[PATCH 13/16] iomap: make buffered writes work with RWF_UNCACHED

Jens Axboe posted 16 patches 2 weeks, 1 day ago
There is a newer version of this series
[PATCH 13/16] iomap: make buffered writes work with RWF_UNCACHED
Posted by Jens Axboe 2 weeks, 1 day ago
Add iomap buffered write support for RWF_UNCACHED. If RWF_UNCACHED is
set for a write, mark the folios being written with drop_writeback. Then
writeback completion will drop the pages.
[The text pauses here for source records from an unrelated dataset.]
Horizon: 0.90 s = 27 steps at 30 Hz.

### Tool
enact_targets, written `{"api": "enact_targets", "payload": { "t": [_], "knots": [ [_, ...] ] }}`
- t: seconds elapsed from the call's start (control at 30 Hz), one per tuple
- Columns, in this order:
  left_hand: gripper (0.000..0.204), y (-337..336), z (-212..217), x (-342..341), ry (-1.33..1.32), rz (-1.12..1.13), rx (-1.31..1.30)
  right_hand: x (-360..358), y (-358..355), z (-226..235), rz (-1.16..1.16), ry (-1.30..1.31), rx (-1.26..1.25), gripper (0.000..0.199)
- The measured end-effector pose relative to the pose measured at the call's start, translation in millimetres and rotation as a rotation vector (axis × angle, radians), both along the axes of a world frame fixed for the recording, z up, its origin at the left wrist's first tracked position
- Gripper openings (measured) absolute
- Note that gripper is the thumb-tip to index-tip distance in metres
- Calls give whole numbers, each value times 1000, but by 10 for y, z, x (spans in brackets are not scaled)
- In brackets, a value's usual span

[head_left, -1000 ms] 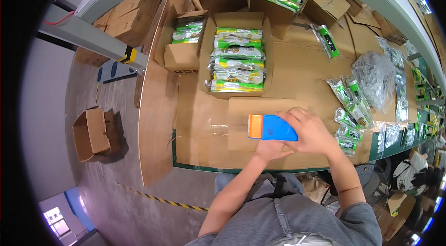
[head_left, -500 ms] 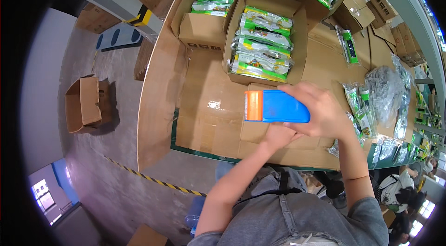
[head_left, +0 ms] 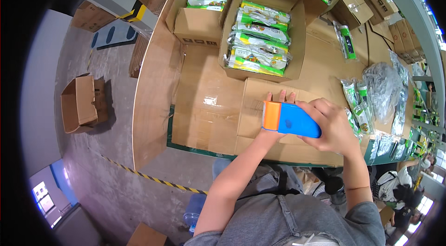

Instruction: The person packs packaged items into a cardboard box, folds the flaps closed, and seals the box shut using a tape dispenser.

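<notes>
A blue and orange tape dispenser [head_left: 297,120] is gripped by my right hand [head_left: 333,125], the fingers wrapped round its blue end. Its orange end with a toothed edge points left. Below it, my left hand [head_left: 283,96] is mostly hidden by the dispenser; its fingertips stick out on the far side, spread and stretched over a flat cardboard piece [head_left: 253,92]. Just beyond stands an open carton [head_left: 265,75] filled with green and white plastic-wrapped packs [head_left: 260,37].
Another open carton [head_left: 197,23] with similar packs stands at the far left, a third [head_left: 306,6] at the far right. Loose packs [head_left: 360,102] and crumpled clear plastic [head_left: 383,88] lie on the right. A wooden board [head_left: 155,69] edges the table's left side. An empty carton [head_left: 86,104] sits on the floor.
My right hand has brought the tape dispenser a little right and nearer to me. The left hand's fingertips now show beyond it, spread on the cardboard. The view has shifted slightly.
</notes>
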<state>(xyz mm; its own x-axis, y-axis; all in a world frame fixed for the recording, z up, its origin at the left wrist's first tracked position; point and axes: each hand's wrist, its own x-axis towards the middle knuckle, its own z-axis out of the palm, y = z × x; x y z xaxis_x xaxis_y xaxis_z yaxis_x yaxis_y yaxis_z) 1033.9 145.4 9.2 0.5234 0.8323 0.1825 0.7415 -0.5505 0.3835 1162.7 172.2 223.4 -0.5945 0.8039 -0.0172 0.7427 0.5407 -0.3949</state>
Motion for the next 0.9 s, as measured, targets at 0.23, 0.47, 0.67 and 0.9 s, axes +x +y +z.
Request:
{"api": "enact_targets", "payload": {
  "t": [0.23, 0.47, 0.67, 0.9],
  "knots": [
    [50, -20, 17, 34, -53, 30, 98, -98, -67, 26, -64, 83, 1, 63],
    [45, 71, 149, 181, -1430, 39, -888, -518, 176, 187, -7, 131, 16, 64],
    [46, 50, 66, 219, -1352, 56, -866, -860, 113, 236, -35, 108, 75, 62],
    [49, -1, -226, 128, -764, 79, -508, -399, -70, 237, -78, 63, 66, 62]
  ]
}}
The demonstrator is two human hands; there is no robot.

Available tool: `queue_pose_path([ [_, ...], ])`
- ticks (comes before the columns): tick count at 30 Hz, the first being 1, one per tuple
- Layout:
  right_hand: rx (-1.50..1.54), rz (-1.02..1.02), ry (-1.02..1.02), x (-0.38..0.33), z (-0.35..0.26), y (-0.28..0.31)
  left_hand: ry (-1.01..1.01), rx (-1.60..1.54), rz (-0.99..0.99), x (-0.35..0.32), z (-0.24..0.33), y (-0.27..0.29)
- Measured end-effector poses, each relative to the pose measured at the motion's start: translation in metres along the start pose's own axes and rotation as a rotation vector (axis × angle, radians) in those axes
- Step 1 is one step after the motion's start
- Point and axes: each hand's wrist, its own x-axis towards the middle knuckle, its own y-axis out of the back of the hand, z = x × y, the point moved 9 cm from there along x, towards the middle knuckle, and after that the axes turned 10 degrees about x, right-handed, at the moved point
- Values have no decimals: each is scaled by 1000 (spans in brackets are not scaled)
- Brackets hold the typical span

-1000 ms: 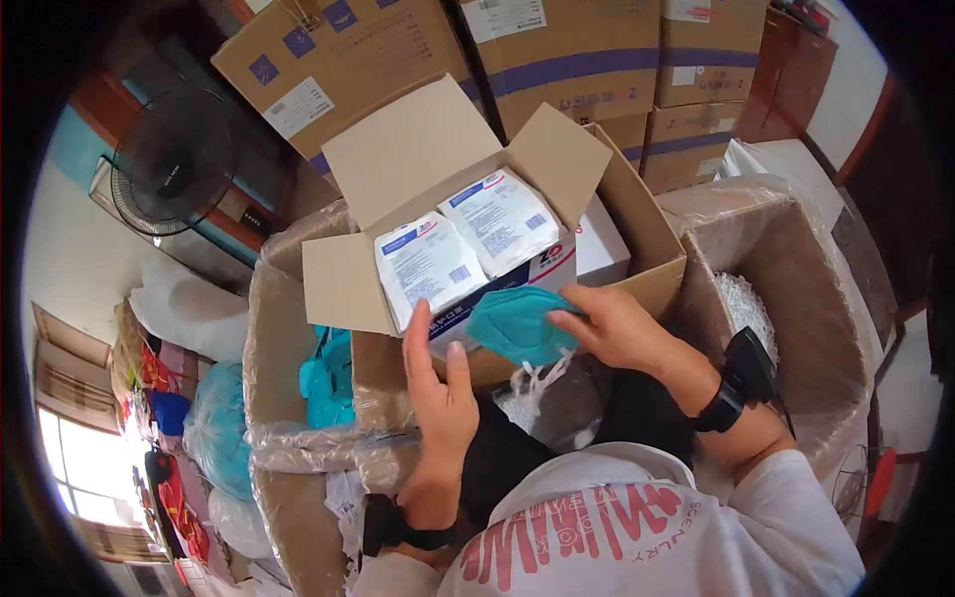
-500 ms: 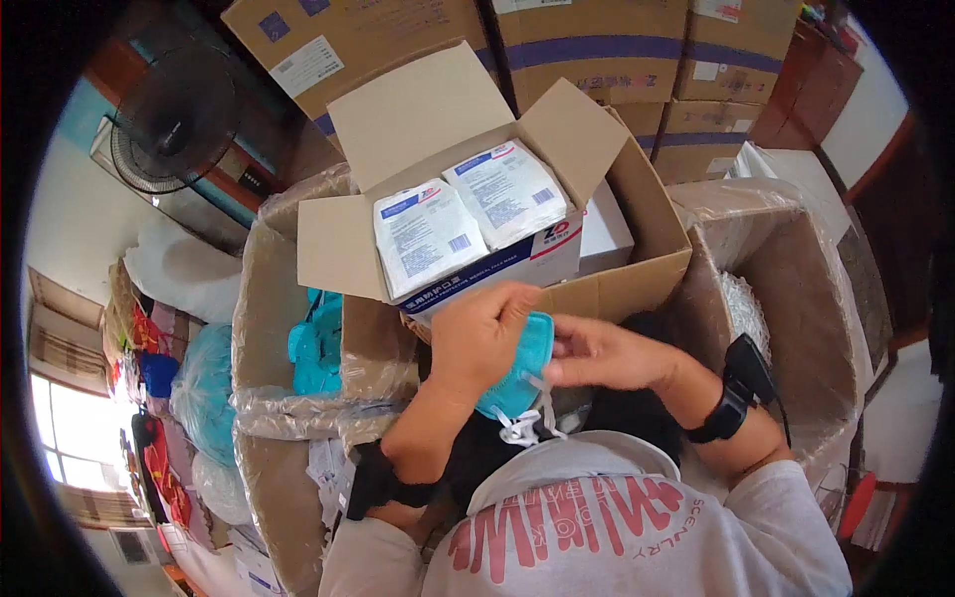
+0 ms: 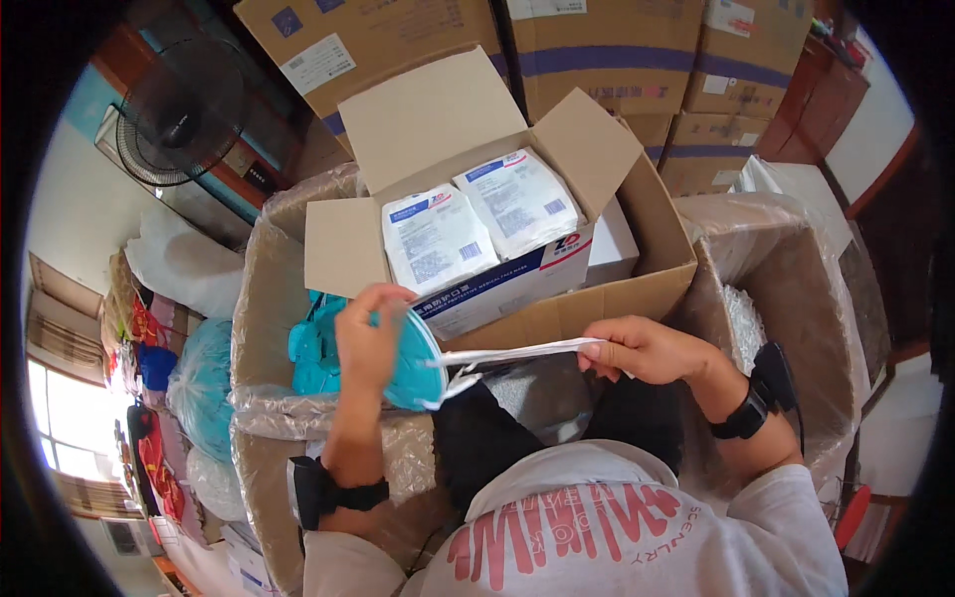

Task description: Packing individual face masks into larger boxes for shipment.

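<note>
A teal cup-shaped face mask [image 3: 416, 370] is held by my left hand [image 3: 370, 338], whose fingers are closed on its left side. White ear straps [image 3: 517, 352] stretch from the mask's right edge across to my right hand [image 3: 642, 350], which pinches their far end. Just beyond my hands stands an open white-and-blue carton [image 3: 517, 305], with two white packets [image 3: 522, 202] showing at its top. Left of my left hand, more teal masks [image 3: 316, 358] lie in a plastic-lined box.
The white carton rests in a larger brown box [image 3: 652, 269]. Plastic-lined cardboard bins stand at my left [image 3: 261, 298] and right [image 3: 796, 269]. Stacked brown cartons [image 3: 607, 85] rise at the back. A black fan [image 3: 179, 124] and a bag of teal items [image 3: 202, 378] are at far left.
My left hand has moved left with the mask, and my right hand has moved right. The straps, bunched below the mask before, are now drawn out straight between my hands.
</note>
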Motion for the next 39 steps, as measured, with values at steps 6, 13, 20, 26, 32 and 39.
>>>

The write_iter handler simply
kicks off writeback for the pages, and writeback completion will take
care of the rest.

This still needs the user of the iomap buffered write helpers to call
iocb_uncached_write() upon successful issue of the writes.

Signed-off-by: Jens Axboe <axboe@kernel.dk>
---
 fs/iomap/buffered-io.c | 15 +++++++++++++--
 include/linux/iomap.h  |  4 +++-
 2 files changed, 16 insertions(+), 3 deletions(-)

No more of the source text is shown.